▸ **Saved entries**:
====================

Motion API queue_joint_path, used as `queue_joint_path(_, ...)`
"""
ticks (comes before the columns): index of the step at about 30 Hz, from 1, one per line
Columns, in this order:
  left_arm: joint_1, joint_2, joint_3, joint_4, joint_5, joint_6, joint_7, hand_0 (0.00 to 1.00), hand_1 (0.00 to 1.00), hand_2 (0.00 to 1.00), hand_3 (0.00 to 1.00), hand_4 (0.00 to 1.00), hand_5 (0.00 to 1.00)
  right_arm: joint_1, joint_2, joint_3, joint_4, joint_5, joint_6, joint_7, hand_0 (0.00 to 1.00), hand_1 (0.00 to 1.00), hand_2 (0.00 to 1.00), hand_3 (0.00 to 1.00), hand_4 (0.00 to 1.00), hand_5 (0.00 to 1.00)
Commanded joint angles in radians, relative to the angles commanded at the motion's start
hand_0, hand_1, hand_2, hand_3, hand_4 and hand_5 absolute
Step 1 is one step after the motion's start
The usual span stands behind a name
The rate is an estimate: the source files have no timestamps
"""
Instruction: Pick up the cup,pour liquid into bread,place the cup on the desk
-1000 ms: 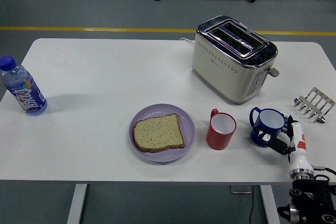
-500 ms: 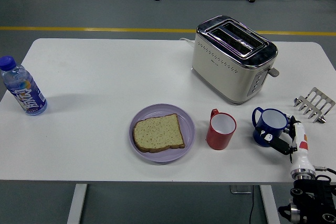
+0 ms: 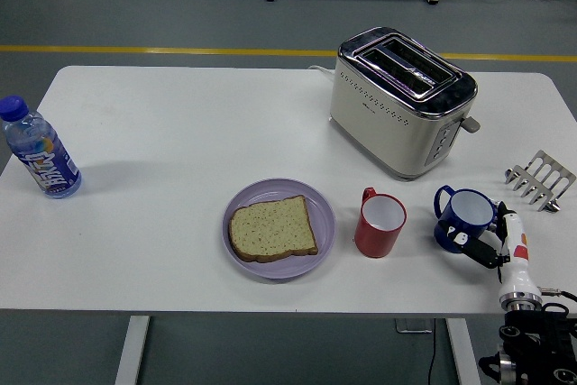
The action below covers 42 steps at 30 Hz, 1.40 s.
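Note:
A blue cup (image 3: 464,214) stands near the table's right front edge, leaning slightly. My right hand (image 3: 494,250) comes up from the lower right corner. Its black fingers (image 3: 480,250) press on the cup's near right side and the white thumb lies just right of it, so the hand looks closed on the cup. A red cup (image 3: 380,224) stands empty to the left of the blue one. Further left, a slice of bread (image 3: 272,228) lies on a purple plate (image 3: 325,214). The left arm is out of view.
A cream toaster (image 3: 401,101) stands behind the cups. A small metal toast rack (image 3: 539,179) sits by the right edge. A blue-capped bottle (image 3: 38,151) stands at the far left. The table's front edge runs just below the plate and cups.
The blue cup and my right hand have shifted together slightly to the right. Nothing else has moved.

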Motion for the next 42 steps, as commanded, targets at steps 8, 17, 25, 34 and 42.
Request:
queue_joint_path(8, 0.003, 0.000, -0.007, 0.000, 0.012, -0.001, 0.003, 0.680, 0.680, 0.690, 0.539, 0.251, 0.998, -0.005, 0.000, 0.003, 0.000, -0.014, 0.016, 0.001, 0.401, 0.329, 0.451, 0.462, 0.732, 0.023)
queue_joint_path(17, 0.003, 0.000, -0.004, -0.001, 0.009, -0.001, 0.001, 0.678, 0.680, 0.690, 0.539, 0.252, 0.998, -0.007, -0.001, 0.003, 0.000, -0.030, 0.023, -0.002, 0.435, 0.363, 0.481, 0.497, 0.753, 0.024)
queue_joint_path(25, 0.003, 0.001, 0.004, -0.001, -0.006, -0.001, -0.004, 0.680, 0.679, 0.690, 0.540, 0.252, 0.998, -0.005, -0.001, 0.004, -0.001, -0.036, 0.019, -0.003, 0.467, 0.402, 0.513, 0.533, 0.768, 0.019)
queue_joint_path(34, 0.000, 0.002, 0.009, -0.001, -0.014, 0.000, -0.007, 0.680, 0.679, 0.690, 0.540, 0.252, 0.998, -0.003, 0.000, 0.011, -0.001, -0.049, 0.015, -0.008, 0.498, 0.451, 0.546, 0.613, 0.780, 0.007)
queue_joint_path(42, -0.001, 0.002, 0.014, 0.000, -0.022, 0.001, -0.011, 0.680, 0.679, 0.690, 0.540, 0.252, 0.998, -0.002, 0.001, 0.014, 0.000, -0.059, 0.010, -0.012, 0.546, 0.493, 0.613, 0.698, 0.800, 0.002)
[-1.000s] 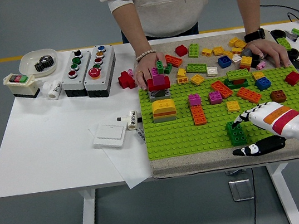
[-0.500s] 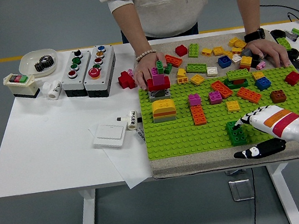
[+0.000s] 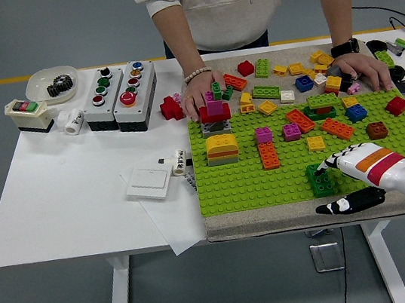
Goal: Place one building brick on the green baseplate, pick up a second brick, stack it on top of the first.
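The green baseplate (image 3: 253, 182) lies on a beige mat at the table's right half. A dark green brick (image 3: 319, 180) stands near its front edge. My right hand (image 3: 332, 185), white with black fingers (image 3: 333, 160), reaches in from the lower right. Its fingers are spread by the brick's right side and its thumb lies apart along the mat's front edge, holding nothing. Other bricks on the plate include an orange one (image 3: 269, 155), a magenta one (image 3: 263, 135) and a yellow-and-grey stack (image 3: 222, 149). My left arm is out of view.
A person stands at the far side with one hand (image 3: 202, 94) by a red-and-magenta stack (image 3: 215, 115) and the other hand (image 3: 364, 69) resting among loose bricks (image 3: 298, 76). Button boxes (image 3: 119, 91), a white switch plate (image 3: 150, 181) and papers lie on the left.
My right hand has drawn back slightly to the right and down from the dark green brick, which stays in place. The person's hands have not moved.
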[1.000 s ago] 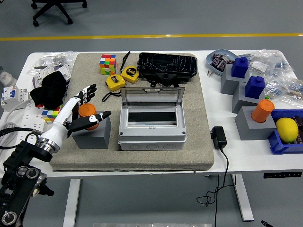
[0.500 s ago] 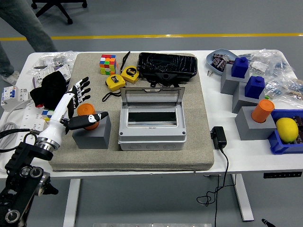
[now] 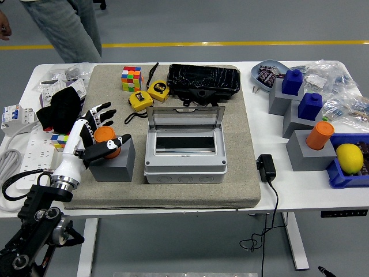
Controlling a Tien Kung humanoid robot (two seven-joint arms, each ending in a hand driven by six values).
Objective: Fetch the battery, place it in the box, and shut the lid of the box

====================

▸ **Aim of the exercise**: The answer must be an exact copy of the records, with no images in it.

▸ **Problem solution**:
Motion API queue_joint_path, used as `queue_joint_path(_, ...)`
"""
ticks (comes before the columns): index of the step at about 30 Hz, from 1, one per line
Columns, in this order:
  left_arm: joint_1, joint_2, joint_3, joint_4, joint_5, joint_6, joint_7, hand_0 (0.00 to 1.00), hand_1 (0.00 to 1.00), hand_2 (0.00 to 1.00), hand_3 (0.00 to 1.00), hand_4 (0.00 to 1.00), hand_5 (0.00 to 1.00)
  right_arm: joint_1, joint_2, joint_3, joint_4, joint_5, joint_6, joint_7, hand_0 (0.00 to 1.00), hand_1 (0.00 to 1.00), hand_2 (0.00 to 1.00), hand_3 (0.00 to 1.00), hand_4 (0.00 to 1.00), hand_5 (0.00 to 1.00)
Commanded joint angles in radians, relative to the angles commanded at the motion's start
hand_0, hand_1, hand_2, hand_3, hand_4 and hand_5 absolute
Step 1 is one step after the motion's start
The usual span stands behind a name
The rate is an estimate: the source files have no timestamps
"""
Instruction: Pick up the cup,pour liquid into bread,place the cup on the desk
-1000 ms: 
-500 ms: 
+0 ms: 
The action below covers 42 steps at 30 Hz, 1.40 s.
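Note:
A blue cup (image 3: 464,214) stands near the table's right front edge, leaning slightly. My right hand (image 3: 494,250) comes up from the lower right corner. Its black fingers (image 3: 480,250) press on the cup's near right side and the white thumb lies just right of it, so the hand looks closed on the cup. A red cup (image 3: 380,224) stands empty to the left of the blue one. Further left, a slice of bread (image 3: 272,228) lies on a purple plate (image 3: 325,214). The left arm is out of view.
A cream toaster (image 3: 401,101) stands behind the cups. A small metal toast rack (image 3: 539,179) sits by the right edge. A blue-capped bottle (image 3: 38,151) stands at the far left. The table's front edge runs just below the plate and cups.
The blue cup and my right hand have shifted together slightly to the right. Nothing else has moved.
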
Motion for the next 42 steps, as commanded, targets at steps 8, 17, 25, 34 and 42.
Request:
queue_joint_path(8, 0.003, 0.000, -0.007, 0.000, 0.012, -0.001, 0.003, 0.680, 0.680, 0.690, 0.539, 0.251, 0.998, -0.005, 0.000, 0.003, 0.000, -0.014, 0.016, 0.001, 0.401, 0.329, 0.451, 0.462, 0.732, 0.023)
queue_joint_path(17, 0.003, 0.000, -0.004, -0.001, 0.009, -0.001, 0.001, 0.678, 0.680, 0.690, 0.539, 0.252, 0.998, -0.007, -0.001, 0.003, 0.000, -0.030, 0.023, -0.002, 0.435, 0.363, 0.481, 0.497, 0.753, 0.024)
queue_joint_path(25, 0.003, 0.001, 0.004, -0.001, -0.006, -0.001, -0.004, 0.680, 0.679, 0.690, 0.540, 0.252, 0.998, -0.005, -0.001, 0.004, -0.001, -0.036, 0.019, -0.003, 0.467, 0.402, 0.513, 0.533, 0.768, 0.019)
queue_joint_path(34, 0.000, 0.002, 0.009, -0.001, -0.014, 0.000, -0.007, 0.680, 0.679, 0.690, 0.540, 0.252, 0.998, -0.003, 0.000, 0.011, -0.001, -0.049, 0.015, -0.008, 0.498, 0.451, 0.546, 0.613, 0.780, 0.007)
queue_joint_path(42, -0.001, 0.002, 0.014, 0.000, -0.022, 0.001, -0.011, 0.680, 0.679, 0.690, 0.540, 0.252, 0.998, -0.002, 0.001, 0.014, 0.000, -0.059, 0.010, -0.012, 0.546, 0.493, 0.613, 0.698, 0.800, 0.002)
[-1.000s] 
[-0.500s] 
[+0.000s] 
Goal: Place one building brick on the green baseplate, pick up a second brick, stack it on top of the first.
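The green baseplate (image 3: 253, 182) lies on a beige mat at the table's right half. A dark green brick (image 3: 319, 180) stands near its front edge. My right hand (image 3: 332, 185), white with black fingers (image 3: 333, 160), reaches in from the lower right. Its fingers are spread by the brick's right side and its thumb lies apart along the mat's front edge, holding nothing. Other bricks on the plate include an orange one (image 3: 269, 155), a magenta one (image 3: 263, 135) and a yellow-and-grey stack (image 3: 222, 149). My left arm is out of view.
A person stands at the far side with one hand (image 3: 202, 94) by a red-and-magenta stack (image 3: 215, 115) and the other hand (image 3: 364, 69) resting among loose bricks (image 3: 298, 76). Button boxes (image 3: 119, 91), a white switch plate (image 3: 150, 181) and papers lie on the left.
My right hand has drawn back slightly to the right and down from the dark green brick, which stays in place. The person's hands have not moved.
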[1.000 s ago] 
[0.500 s ago] 
[now] 
Controlling a Tien Kung humanoid robot (two seven-joint arms, each ending in a hand driven by six values).
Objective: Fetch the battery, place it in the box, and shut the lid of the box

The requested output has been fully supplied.